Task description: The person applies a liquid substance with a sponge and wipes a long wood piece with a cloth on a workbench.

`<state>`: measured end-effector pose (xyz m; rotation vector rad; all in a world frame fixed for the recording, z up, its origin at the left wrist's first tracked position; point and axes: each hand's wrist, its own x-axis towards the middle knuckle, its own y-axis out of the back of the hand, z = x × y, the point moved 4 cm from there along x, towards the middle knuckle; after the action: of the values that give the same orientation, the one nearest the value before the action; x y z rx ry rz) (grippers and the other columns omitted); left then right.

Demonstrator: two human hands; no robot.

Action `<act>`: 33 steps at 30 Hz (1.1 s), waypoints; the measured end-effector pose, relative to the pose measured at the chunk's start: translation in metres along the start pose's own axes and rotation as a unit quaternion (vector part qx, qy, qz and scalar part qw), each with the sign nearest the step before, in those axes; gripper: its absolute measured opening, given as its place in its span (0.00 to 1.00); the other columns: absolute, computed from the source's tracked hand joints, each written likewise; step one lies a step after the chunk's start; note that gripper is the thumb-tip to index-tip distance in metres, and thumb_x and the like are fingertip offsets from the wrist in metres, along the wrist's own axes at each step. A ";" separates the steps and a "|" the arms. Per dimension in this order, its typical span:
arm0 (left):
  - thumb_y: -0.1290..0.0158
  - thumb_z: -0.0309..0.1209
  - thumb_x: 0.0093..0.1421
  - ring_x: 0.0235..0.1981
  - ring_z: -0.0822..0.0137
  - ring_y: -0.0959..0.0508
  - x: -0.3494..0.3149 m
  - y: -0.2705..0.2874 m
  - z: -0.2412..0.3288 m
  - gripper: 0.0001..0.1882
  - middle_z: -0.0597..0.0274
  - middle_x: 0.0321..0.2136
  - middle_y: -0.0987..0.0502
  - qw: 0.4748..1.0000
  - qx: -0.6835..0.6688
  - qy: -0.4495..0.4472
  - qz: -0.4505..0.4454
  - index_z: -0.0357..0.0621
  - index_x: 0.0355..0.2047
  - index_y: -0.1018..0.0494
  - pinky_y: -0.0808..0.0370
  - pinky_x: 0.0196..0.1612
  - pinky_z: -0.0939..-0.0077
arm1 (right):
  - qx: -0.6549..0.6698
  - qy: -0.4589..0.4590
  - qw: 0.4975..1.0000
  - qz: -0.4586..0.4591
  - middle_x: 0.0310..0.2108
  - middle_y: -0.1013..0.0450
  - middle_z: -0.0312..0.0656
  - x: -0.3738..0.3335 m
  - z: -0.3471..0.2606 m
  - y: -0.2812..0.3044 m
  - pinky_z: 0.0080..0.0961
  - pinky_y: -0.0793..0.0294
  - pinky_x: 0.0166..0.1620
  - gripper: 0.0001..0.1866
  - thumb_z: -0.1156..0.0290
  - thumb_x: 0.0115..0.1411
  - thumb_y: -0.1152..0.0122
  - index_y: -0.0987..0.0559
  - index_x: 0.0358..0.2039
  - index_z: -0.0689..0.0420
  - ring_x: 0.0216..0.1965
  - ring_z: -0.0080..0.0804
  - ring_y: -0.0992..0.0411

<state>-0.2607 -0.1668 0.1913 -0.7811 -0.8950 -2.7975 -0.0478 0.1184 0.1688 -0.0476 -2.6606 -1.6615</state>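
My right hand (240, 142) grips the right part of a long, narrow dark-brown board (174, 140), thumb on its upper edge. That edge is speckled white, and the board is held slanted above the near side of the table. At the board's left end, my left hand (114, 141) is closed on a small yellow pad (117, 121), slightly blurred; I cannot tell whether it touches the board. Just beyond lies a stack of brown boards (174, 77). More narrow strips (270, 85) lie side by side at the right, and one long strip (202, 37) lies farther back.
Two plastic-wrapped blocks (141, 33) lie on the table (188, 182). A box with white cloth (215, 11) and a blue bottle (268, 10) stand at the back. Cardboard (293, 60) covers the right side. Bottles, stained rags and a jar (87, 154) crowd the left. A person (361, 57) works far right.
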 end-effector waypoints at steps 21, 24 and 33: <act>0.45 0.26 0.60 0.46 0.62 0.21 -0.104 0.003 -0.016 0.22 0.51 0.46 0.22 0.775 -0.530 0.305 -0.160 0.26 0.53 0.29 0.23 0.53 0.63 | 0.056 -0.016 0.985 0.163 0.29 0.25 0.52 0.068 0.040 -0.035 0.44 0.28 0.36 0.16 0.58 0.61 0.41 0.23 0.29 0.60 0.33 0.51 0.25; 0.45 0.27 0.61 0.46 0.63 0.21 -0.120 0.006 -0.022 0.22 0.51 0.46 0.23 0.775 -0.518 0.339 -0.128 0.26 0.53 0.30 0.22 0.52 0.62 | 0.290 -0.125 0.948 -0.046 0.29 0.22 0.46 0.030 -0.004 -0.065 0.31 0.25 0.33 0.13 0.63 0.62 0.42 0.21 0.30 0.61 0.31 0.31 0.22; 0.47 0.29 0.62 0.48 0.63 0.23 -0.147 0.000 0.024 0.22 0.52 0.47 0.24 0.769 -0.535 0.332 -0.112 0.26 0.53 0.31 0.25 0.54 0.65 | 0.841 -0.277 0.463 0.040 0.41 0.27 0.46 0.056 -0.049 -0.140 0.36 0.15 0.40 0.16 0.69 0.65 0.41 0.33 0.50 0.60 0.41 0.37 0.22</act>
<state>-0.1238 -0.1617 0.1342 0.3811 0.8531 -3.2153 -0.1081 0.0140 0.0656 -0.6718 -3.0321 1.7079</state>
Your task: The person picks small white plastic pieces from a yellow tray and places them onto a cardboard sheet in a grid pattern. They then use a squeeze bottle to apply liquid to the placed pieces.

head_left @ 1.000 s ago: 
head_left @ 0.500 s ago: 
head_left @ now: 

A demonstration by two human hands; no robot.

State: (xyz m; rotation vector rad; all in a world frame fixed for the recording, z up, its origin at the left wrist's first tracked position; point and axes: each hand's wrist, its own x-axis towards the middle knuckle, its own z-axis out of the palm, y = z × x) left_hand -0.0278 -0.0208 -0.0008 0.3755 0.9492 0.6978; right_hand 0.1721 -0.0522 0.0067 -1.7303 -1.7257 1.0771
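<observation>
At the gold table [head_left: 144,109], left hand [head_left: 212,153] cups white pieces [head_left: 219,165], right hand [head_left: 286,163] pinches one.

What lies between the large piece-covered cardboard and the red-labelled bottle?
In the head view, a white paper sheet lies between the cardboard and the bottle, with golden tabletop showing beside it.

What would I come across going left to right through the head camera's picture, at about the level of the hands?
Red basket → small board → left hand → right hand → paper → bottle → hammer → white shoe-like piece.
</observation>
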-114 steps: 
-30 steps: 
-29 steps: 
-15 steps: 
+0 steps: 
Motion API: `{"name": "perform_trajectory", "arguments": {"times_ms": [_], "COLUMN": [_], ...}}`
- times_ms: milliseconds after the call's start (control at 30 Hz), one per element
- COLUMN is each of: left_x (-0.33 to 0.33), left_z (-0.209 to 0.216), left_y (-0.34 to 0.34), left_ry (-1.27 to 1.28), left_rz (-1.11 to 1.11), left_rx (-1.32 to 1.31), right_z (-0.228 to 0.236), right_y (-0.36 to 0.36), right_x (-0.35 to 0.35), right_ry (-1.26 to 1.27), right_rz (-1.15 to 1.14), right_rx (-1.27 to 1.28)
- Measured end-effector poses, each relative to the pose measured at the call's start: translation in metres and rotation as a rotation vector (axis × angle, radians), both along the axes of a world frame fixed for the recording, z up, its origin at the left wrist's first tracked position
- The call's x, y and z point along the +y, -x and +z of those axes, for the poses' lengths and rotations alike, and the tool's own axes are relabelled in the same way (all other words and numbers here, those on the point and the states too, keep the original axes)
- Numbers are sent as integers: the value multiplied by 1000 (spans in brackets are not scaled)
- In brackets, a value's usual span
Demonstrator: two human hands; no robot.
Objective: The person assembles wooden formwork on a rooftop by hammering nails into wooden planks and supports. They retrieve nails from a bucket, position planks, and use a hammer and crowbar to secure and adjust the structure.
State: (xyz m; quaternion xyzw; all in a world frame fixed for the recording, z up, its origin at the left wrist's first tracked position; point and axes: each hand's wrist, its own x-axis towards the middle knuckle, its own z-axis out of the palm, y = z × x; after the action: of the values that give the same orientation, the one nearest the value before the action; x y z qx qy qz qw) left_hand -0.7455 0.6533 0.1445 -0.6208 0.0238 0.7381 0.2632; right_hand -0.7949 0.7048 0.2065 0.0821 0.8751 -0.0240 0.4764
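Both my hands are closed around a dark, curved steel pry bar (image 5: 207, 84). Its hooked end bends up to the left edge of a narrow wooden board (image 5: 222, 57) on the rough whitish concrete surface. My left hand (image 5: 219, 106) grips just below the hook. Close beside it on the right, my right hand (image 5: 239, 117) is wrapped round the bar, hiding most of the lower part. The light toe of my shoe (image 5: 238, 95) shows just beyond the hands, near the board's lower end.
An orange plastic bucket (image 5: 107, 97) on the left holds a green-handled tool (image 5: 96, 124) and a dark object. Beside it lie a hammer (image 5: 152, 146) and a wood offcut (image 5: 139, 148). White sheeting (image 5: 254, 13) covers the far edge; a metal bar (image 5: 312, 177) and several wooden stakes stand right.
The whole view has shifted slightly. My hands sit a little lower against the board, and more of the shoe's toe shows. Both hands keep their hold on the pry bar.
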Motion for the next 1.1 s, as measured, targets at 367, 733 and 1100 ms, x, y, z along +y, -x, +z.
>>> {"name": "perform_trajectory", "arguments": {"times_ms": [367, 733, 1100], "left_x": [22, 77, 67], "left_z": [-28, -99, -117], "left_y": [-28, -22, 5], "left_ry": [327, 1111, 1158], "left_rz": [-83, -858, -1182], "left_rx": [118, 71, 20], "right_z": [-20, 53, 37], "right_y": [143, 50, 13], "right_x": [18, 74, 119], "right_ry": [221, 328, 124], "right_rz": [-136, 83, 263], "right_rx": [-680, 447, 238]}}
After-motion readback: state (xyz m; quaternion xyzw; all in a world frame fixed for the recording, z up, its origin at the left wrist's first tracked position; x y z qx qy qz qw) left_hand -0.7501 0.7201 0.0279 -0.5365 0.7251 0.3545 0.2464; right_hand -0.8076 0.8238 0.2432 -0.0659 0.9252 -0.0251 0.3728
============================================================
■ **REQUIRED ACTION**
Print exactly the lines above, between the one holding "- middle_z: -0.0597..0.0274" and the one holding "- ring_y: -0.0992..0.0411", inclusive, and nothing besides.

■ **SOLUTION TO THE PROBLEM**
  - middle_z: -0.0597..0.0274
  - middle_x: 0.0321..0.2136
  - middle_y: -0.0987..0.0502
  - qw: 0.4748..1.0000
  - qx: -0.6835..0.6688
  - qy: -0.4495..0.4472
  - qz: -0.4505..0.4454
  - index_z: -0.0357..0.0621
  - index_x: 0.0355..0.2047
  - index_y: -0.1018..0.0494
  - pinky_y: -0.0808..0.0370
  - pinky_x: 0.0196..0.1612
  - pinky_z: -0.0939..-0.0077
arm1 (right):
  - qx: -0.6549..0.6698
  - qy: -0.4589..0.4590
  - qw: 0.4975..1.0000
  - qz: -0.4586..0.4591
  - middle_x: 0.0310..0.2108
  - middle_y: -0.1013..0.0450
  - middle_z: -0.0312..0.0656
  - x: -0.3738..0.3335 m
  - z: -0.3471..0.2606 m
  - y: -0.2812..0.3044 m
  - pinky_z: 0.0080..0.0961
  - pinky_y: -0.0793..0.0294
  - pinky_x: 0.0166..0.1620
  - gripper: 0.0001..0.1866
  - thumb_z: -0.1156..0.0290
  - thumb_x: 0.0115..0.1411
  - thumb_y: -0.1152..0.0122
  - index_y: -0.0987..0.0559
  - index_x: 0.0358..0.2039
  - index_z: -0.0689..0.0420
  - ring_x: 0.0216..0.1965
  - ring_z: -0.0080..0.0804
  - ring_y: -0.0992..0.0411

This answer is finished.